Камиль и он замолкают. Я только слышу в почти полной тишине шуршание листов бумаги. И замечаю, как на лице Камиля калейдоскопом меняются эмоции. Сначала — равнодушие. С таким видом смотрят на квитанции в почтовом ящике. Потом я замечаю, как он едва хмурится. Его внимание застывает на одной странице, и Камиль спустя время поднимает на Зайцева взгляд, в котором что-то большее, чем просто удивление.
— Слышь, Зайцев, я надеюсь, ты не перепутал чьи-то результаты с моими?
— Нет, Камиль. Тебя точно не перепутали ни с кем. У тебя действительно все отлично. Можно сказать, что ты победил.
Эти слова для меня, словно внезапный удар кувалдой по голове. Я чувствую, как у меня перехватывает дыхание, догадываясь, о чем они говорят. И зажимаю рот ладонями, лишь бы не вскрикнуть. Камиль в этот момент смотрит на врача так, словно не до конца верит ему, а тот продолжает со вздохом:
— Да. Тебе дали третий шанс, Камиль. Не просри его, как второй. Видимо, кто-то там сверху тебя очень любит. Бросай курить, следи за своим здоровьем и заканчивай ты, ради бога, со своей прежней жизнью. У тебя есть все, что нужно человеку — ребенок, деньги и хорошая жена. Тебе больше не нужно нарушать закон, потому что люди, которые с тобой поступили плохо, давно уже лежат в земле. У тебя есть шанс начать новую жизнь.

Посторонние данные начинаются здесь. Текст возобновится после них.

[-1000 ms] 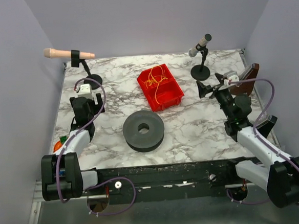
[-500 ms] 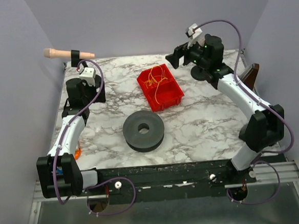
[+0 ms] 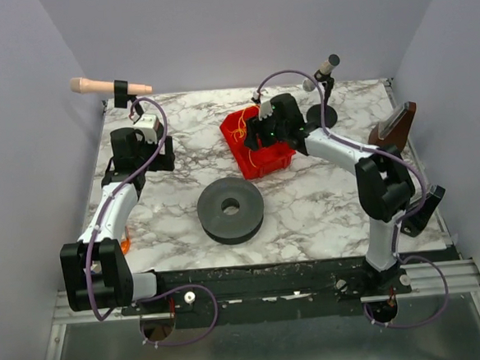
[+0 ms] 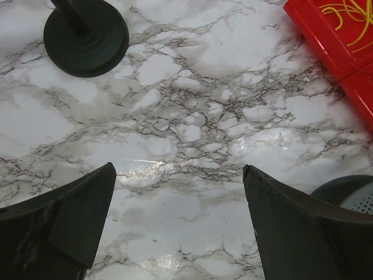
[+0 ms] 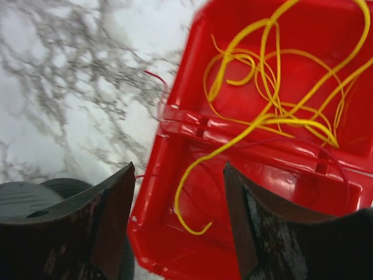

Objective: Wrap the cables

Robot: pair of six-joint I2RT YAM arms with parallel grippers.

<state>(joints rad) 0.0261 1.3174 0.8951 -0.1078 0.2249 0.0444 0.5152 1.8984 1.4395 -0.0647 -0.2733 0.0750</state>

— Поболтай мне еще здесь, — перебивает этот вдохновленный спич Камиль, выразительно глядя на Зайцева, и тот тяжело вздыхает.
— Да и может, характер у тебя попроще станет. Полегче, оптимистичнее. Ладно, оставлю вас переваривать новость. Говорю же — хороший сегодня день, — врач хлопает Камиля по плечу напоследок, — и извинись перед теми, кого вчера угрожал пристрелить, что ли, не будь ублюдком. В общем, с этого можешь начать новую жизнь — с расплаты за свои прежние грехи. Отличного дня тебе.
Зайцев уходит, оставив нас втроем. Камиль медленно садится обратно в кресло, еще раз перелистнув пачку листов в своей руке и пробежавшись по ним взглядом, словно убеждаясь еще раз в том, что видит.
— Ты вылечился, — вылетает у меня на выдохе. Я ведь правильно поняла все? Пусть это будет то, о чем я думаю. По-другому быть не может!
— Да, — следует короткий, но понятный ответ.
— И оно не вернется?…
— Нет, не вернется. Вряд ли вернется, точнее. Это не химиотерапия, цыпа. Кое-что другое.